Thursday, March 13, 2008 8:48 AM

Call me crazy but I never would've pegged Michael Haneke as a director likely to remake any film, never mind one of his own. But despite the huge amount of international success the man has had he's gone and done just that, putting together a shot for shot remake of his breakthrough film Funny Games.

Now, I can't imagine that spending months of your life trying to recreate something you yourself had done years earlier - the only significant difference is the language spoken - would be a real fun time. Difficult, yes. Frustrating, yes. But fun? Not so much. And given that the only other time I can recall someone doing this in recent years was Gus Van Sant's disastrous Psycho remake I can't really imagine what Haneke was thinking going into this unless, just maybe, he really thought a bigger audience needed to hear what he had to say the first time round and realized - absolutely correctly - that American audiences just don't give a damn about anything not in English. And so - Naomi Watts, Tim Roth and Michael Pitt in tow - he's doing it all again.

Watts and Roth are Anna and George, an outwardly perfect couple taking their son for a quiet vacation at the family "cottage" - a lavish home in a gated community exclusively for the ridiculously wealthy. They seem to have it all including, unfortunately, a pair of eerily polite young men in white shirts and gloves with a strange insistence that they be given eggs. Yes, it's home invasion time, power taken from the family effortlessly by a pair of youth, utterly vacant of any sort of real emotion, who simply intend to degrade, demean, torment and eventually kill the trio in a series of games designed purely for their own entertainment.

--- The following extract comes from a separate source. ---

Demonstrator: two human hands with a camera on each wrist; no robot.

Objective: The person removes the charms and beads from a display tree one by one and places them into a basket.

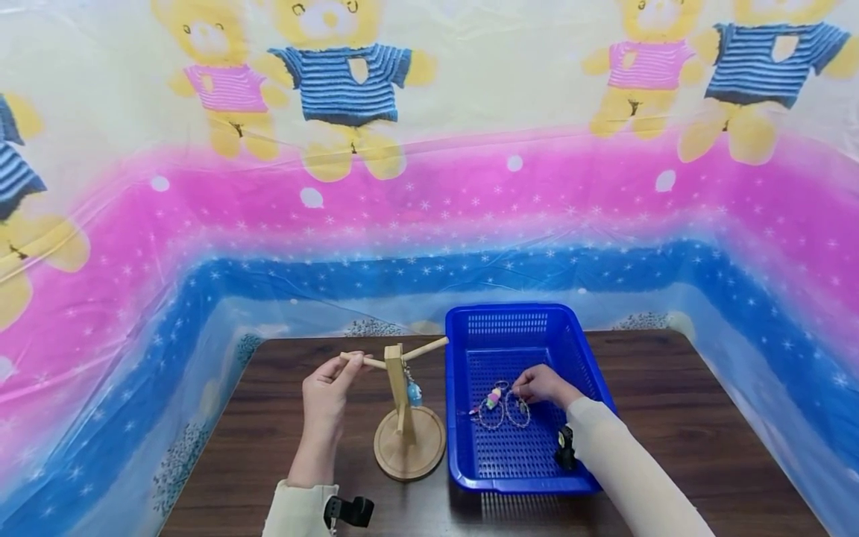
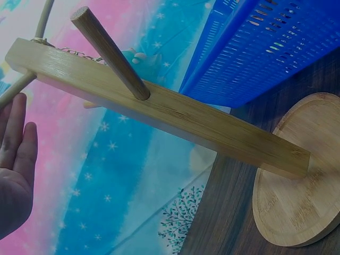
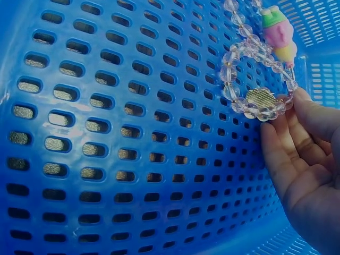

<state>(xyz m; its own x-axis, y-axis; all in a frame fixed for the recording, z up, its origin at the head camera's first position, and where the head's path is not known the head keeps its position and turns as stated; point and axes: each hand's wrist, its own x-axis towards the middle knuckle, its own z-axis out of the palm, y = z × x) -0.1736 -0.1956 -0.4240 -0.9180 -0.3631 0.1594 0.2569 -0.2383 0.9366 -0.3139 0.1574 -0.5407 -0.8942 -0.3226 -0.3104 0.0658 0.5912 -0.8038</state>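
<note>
Bracelet of clear round beads (image 3: 251, 110), pinched at its edge by the right hand (image 1: 540, 384) between thumb and fingers, is inside the blue slotted plastic basket (image 1: 453, 406), whose walls surround those fingers. Beside the left hand (image 1: 325, 395) is a pale wooden stand with a round base (image 1: 400, 391); the left thumb and fingers grip one straight wooden peg (image 1: 376, 364) near its tip. Just beyond the right fingers lie a second clear-beaded strand (image 3: 238, 21) and a pink, green and yellow charm (image 3: 279, 32). Right of the left fingers, a small blue charm (image 1: 414, 393) hangs by the post. The step in hand looks like taking up the bracelet while steadying the peg; the next move probably calls for a firm pinch and a lift clear of the neighbouring strand.
</note>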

Could be the plot of the next Hostel  except Haneke's a whole lot smarter than that - perhaps too smart for his own good, in this case - and has something entirely different in mind. It's hard to talk about where the film goes once you get past the setup without dropping simply massive spoilers so let it simply be said that it is far less about anything involving the characters on screen and far more about your involvement as an audience.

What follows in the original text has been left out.